The charges against Federici say he started fires at the following locations:

* The Windermere Apartments construction site at Route 352 and Manley Road in Westtown Township. The late-night blaze July 20 leveled the unoccupied site, causing damage estimated at more than $500,000.

* A dumpster fire two days later in the rear of the Shop 'n Bag in Westtown. It caused no injuries.

* The occupied Huntington Green Apartments in Westtown on July 23. A slow- burning fire began in the basement. Police say Federici had time to race back to his fire company before the alarm sounded - and then returned with other firefighters and helped douse the blaze.

* Two fires in West Goshen Township on Aug. 3, one in a storage shed at Goshen Terrace Apartments, the other in a clothes dryer at the Goshen Manor Apartments, less than half a mile away on West Chester Pike.

* An unfinished luxury home in the Wentworth development at Boot Road and Paoli Pike. The Aug. 7 fire destroyed the home, which would have sold for about $400,000, said Sgt.
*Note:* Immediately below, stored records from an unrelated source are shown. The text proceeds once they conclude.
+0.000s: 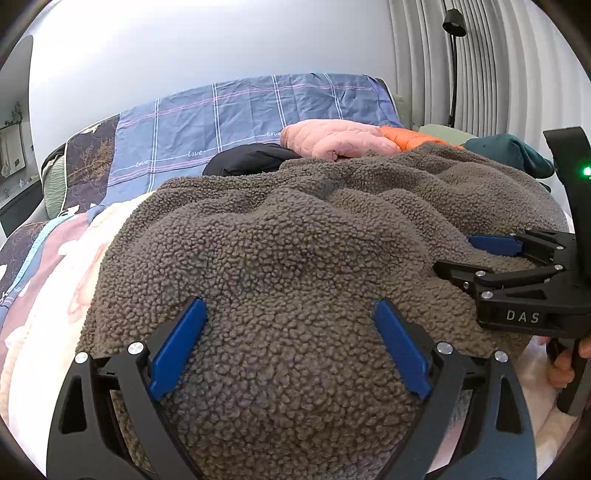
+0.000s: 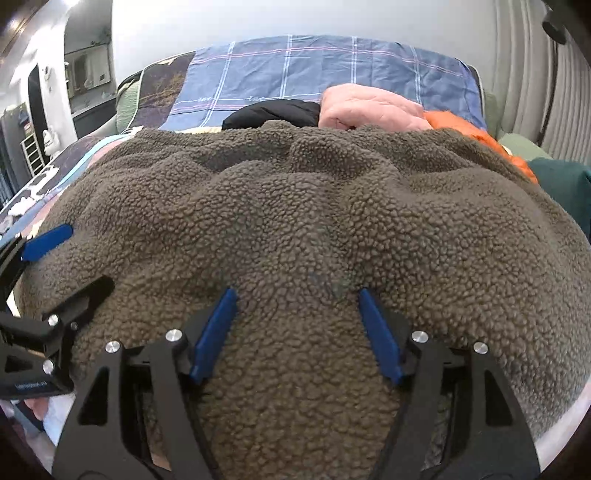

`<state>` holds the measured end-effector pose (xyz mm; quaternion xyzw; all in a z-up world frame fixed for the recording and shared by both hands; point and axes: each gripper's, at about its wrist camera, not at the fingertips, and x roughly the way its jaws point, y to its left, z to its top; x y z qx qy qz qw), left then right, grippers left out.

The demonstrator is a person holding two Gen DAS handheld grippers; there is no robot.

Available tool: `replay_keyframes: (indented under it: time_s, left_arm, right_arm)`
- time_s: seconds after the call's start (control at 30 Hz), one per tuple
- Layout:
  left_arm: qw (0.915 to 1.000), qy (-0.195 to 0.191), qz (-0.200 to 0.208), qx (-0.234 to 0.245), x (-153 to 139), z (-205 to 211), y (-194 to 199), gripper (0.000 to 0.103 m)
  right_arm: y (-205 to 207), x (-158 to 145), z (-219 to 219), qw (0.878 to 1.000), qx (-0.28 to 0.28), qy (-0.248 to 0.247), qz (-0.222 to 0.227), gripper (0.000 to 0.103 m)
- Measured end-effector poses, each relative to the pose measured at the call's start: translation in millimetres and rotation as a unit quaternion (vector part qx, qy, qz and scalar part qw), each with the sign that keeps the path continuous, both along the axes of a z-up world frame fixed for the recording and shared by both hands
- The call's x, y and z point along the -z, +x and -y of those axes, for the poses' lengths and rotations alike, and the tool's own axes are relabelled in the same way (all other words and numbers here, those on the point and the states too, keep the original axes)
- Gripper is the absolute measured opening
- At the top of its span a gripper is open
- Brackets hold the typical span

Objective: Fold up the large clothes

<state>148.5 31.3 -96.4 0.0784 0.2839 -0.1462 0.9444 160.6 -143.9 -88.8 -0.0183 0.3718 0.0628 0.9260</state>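
Note:
A large grey-brown fleece garment lies spread in soft ridges over the bed and fills most of both views. My left gripper stands wide open at its near edge, blue pads resting on the pile with fleece bulging between them. To its right, my right gripper also rests on the fleece, pointing left across the picture. In its own view the right gripper is open, with fleece between the pads but not pinched. The left gripper shows at that view's left edge.
Behind the fleece lie a pink quilted jacket, an orange one, a black one and a teal garment. A blue plaid sheet covers the bed's far end. A black floor lamp stands by the ribbed wall. A hand holds the right gripper.

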Motion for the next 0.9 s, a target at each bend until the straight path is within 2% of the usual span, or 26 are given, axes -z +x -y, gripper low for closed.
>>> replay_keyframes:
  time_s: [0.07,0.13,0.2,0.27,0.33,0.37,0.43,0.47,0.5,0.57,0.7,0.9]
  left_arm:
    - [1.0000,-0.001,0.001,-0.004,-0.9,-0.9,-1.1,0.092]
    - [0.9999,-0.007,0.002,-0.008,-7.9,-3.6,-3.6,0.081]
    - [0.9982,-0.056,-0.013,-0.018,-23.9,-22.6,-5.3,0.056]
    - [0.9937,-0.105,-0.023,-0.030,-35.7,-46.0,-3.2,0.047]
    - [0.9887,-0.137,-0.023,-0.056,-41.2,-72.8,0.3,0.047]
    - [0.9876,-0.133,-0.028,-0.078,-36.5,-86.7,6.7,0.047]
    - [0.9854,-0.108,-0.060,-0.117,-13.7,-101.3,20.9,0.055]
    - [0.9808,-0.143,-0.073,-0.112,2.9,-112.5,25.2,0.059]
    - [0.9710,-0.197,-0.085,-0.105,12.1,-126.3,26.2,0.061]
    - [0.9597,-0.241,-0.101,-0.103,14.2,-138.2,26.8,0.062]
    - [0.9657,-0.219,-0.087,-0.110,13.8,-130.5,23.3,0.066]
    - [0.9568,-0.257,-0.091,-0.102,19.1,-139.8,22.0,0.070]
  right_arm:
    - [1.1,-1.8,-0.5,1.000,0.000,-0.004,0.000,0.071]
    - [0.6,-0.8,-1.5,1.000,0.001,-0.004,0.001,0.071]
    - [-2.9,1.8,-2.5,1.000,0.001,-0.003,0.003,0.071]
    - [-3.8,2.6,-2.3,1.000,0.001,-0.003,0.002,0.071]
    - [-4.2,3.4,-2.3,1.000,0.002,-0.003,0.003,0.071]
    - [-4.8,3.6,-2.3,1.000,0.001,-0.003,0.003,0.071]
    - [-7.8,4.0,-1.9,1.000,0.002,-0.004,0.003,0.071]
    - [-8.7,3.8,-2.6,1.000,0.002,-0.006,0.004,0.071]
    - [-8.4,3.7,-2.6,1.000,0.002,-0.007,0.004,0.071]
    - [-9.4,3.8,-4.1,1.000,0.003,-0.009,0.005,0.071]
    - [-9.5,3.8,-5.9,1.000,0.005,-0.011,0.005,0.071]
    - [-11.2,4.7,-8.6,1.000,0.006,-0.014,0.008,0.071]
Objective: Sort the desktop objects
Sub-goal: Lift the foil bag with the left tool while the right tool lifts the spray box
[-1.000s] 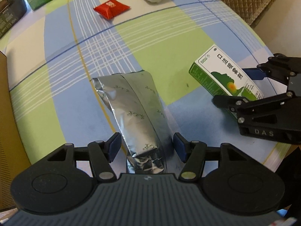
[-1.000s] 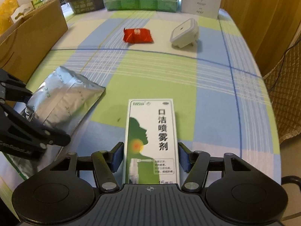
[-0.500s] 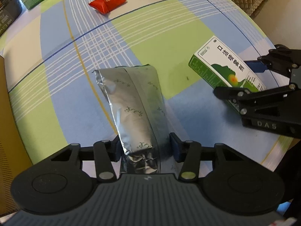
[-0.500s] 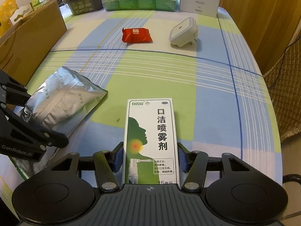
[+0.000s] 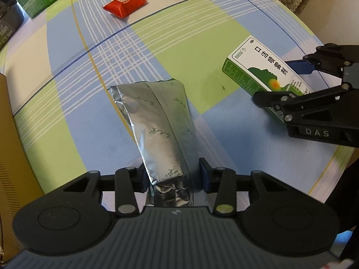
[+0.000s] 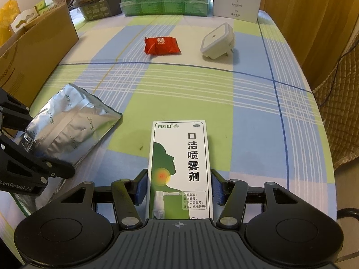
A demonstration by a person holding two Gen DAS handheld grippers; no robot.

Darren Stocker of the Westtown-East Goshen Police Department.

* A barn that was being renovated in the 600 block of Reservoir Road, East Goshen Township.

* The Executive Office Center in the 900 block of West Chester Pike, West Goshen, where one person was slightly injured in a fire Aug. 10.

* A storage area at the Racquet Club Apartments in East Goshen. The small fire on Monday caused smoke damage, Stocker said.

* Three bathrooms in the Bentley Building, an office complex on Paoli Pike in East Goshen Township, on Tuesday afternoon.

Then there was Thursday's fire at Springfield Mall - and that's when police fit the pieces together, Stocker said.

He said Federici arrived at the Wanamakers fire in full uniform, which is ''a little out of the ordinary," Stocker said, given that his West Goshen department is many miles from the mall.

More unusual, Stocker said, was that Federici arrived ahead of local firefighters. Springfield fire officials then contacted West Goshen Township.

Delaware County officials said the Springfield fire, which sent one Wanamakers employee to the hospital with smoke inhalation, was still under investigation.

The last fire was the most dangerous.

About 9 p.m. Friday, Stocker said, Federici broke into the basement of the ''B" building of the Huntington Green Apartments and lit a pile of debris.

"He went back for more," said Stocker, noting that an earlier fire had been at the Huntington.

Police Chief Carroll of West Goshen - who police said was tailing Federici by then - said he noticed Federici's car as the firefighter slipped out of the apartment complex - before the fire inside the "B" building was noticed by anyone.

A half hour later, when flames were spreading through the basement and five firefighters had already suffered smoke inhalation and cuts, an eager Federici

reappeared at the scene, Carroll said.

He was suited up and ready to help when Carroll and others arrested him.